Problem →
Whenever the word "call" shows up in a line of the data, copy that line.

** Extracted material follows **

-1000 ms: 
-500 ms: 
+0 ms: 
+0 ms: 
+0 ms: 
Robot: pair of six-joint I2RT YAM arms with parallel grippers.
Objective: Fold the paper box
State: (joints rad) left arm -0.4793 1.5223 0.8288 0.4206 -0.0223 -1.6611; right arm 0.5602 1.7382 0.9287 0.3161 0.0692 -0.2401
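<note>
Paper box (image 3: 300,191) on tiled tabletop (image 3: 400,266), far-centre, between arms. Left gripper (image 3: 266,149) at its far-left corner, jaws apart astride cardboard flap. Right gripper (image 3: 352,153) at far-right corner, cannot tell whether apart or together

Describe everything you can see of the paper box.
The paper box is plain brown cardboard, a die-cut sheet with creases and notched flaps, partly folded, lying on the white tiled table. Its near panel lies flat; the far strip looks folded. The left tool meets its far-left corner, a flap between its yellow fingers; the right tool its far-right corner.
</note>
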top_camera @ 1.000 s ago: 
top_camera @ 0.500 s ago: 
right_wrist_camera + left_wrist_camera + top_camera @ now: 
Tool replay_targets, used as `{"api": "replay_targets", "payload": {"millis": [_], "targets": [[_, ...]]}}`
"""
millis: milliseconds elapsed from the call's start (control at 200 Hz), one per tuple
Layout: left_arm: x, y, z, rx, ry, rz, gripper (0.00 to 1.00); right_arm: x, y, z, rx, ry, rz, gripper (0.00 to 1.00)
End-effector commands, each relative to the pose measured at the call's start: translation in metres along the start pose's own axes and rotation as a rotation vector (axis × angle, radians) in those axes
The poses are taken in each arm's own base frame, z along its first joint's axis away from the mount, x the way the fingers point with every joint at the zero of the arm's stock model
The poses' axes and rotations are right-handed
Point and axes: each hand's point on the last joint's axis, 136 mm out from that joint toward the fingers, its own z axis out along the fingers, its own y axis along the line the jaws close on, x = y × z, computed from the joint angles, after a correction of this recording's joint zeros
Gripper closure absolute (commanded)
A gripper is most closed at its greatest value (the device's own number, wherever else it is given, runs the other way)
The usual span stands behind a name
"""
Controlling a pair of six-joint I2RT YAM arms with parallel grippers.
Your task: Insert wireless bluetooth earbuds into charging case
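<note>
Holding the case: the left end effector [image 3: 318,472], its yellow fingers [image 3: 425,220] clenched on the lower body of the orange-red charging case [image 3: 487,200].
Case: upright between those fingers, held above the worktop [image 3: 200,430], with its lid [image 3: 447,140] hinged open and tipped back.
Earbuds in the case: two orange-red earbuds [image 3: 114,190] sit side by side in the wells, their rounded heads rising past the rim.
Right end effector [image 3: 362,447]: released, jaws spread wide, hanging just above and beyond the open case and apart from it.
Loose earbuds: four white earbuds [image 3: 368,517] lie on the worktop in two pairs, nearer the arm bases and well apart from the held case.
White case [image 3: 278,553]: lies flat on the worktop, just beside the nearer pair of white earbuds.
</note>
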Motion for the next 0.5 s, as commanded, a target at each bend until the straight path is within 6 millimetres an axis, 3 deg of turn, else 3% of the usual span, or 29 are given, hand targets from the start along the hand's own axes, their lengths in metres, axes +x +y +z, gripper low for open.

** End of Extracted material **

Task response →
millis: milliseconds elapsed from the call's start (control at 200 Hz), one per tuple
End-effector commands, each relative to the pose measured at the call's start: translation in metres along the start pose's own axes and rotation as a rotation vector (axis × angle, radians) in those axes

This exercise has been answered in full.